The accuracy of each LLM was determined by verifying its responses against the answer provided in the book. Cohen's kappa was employed for reliability analysis to assess the agreement among three responses within each LLM, as well as for the agreement between the LLM combined response and the textbook's correct answer. The kappa statistic, as proposed by Cohen, measures the agreement between two binary variables while accounting for the probability of chance agreement. The kappa coefficient is calculated as the observed agreement minus expected agreement, divided by one minus expected agreement.20 The strength of agreement was classified according to the following thresholds: poor (k ≤0.20), fair (0.21≤ k ≤0.40), moderate (0.41≤ k ≤0.60), good (0.61≤ k ≤0.80), very good (0.81≤ k ≤0.90), and excellent (0.91≤ k ≤1.00).21 Associations between categorical variables were analyzed using the Chi-square test. All analyses were performed using SPSS v29.
2. Results
The ChatGPT model achieved an accuracy of 75.9% ± 1.1%. Llama 3.1 models varied with the 405B model reaching 77.3% ± 0.6% accuracy and the 70B model at 64.9% ± 1.0%. The differences between the 405B and 70B models, between ChatGPT and the 70B model were statistically significant, but not between 405B and ChatGPT (Table 1). All models performed similarly across categories, with the weakest performances occurring in lens and cataract, neuro-ophthalmology, and optics categories (Fig. 1).
Table 1.
Accuracy results by model and test set.a
| AI Model | Test 1 (%) | Test 2 (%) | Test 3 (%) | Mean Accuracy ± SD (%) |
|---|---|---|---|---|
| ChatGPT-4o | 78 | 76 | 74 | 75.9 ± 1.1 |
| Llama 70B | 66.5 | 65.4 | 63 | 64.9 ± 1.0 |
| Llama 405B | 77.2 | 78.3 | 76.4 | 77.3 ± 0.6 |
Results are presented as a percentage of correct answers. Each model completed three identical test sets, comprising 254 questions each, totaling 762 questions (n = 762). The overall mean and standard deviation were calculated across models' three test sets.
ChatGPT-4o and Llama 405B significantly outperformed Llama 70B (P < 0.001) but did not differ significantly from each other (P > 0.05).
Fig. 1.
Model Accuracy Comparison
Comparison of accuracy scores across 12 categories for three models: ChatGPT-4o, Llama 70B, and Llama 405B. Error bars represent standard errors.
Questions of cognitive level 2 had a 35.8% decrease in the odds of Llama 3.1 70B answering correctly compared to questions of cognitive level 1 (Table 2). In contrast, there was no significant association between question cognitive level with 405B or ChatGPT accuracy. No significant association existed between the question category and any LLMs' accuracy.
Table 2.
Accuracy by cognitive level for AI models.
| AI Model | Odds Ratio | 95% Confidence Interval | P-value |
|---|---|---|---|
| ChatGPT-4o | 1.166 | [0.522, 2.605] | 0.709 |
| Llama 70B | 0.358 | [0.170, 0.754] | 0.007a |
| Llama 405B | 1.379 | [0.630, 3.018] | 0.421 |
Only Llama 3.1 70B showed a significant decrease in odds of answering questions belonging to cognitive level 2 (n = 61) correctly compared to cognitive level 1 (n = 193).
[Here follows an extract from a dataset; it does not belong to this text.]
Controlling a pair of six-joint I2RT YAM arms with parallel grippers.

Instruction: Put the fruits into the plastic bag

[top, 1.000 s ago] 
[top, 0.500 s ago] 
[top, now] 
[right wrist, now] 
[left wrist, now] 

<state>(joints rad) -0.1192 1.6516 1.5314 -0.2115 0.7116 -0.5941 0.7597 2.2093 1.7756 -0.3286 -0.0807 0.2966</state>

Statistically significant.
All three LLMs demonstrated good internal agreement (test-retest) (Table 3). 405B and ChatGPT had good agreement with the correct answer, whereas 70B exhibited moderate agreement. The 405B and 70B models displayed the least amount of agreement between their answers, while 405B and ChatGPT produced had highest amount of agreement between each model (Table 4).
Table 3.
Intra-AI agreement.
| AI Model | Comparison | Agreement Level | Kappa (k) Valuea |
|---|---|---|---|
| ChatGPT-4o | Answers 1 & 2 | Very good | 0.879 |
| Answers 1 & 3 | Very good | 0.879 | |
| Answers 2 & 3 | Very good | 0.874 | |
| Combined vs. Correct | Good | 0.679 | |
| Llama 70B | Answers 1 & 2 | Very good | 0.942 |
| Answers 1 & 3 | Very good | 0.921 | |
| Answers 2 & 3 | Very good | 0.926 | |
| Combined vs. Correct | Moderate | 0.526 | |
| Llama 405B | Answers 1 & 2 | Very good | 0.858 |
| Answers 1 & 3 | Very good | 0.853 | |
| Answers 2 & 3 | Very good | 0.900 | |
| Combined vs. Correct | Good | 0.700 |
Agreement levels and kappa values for comparisons between combined answers from Llama 70B, Llama 405B, and ChatGPT-4o. Values indicate the level of agreement between answers, with higher kappa values indicating stronger agreement.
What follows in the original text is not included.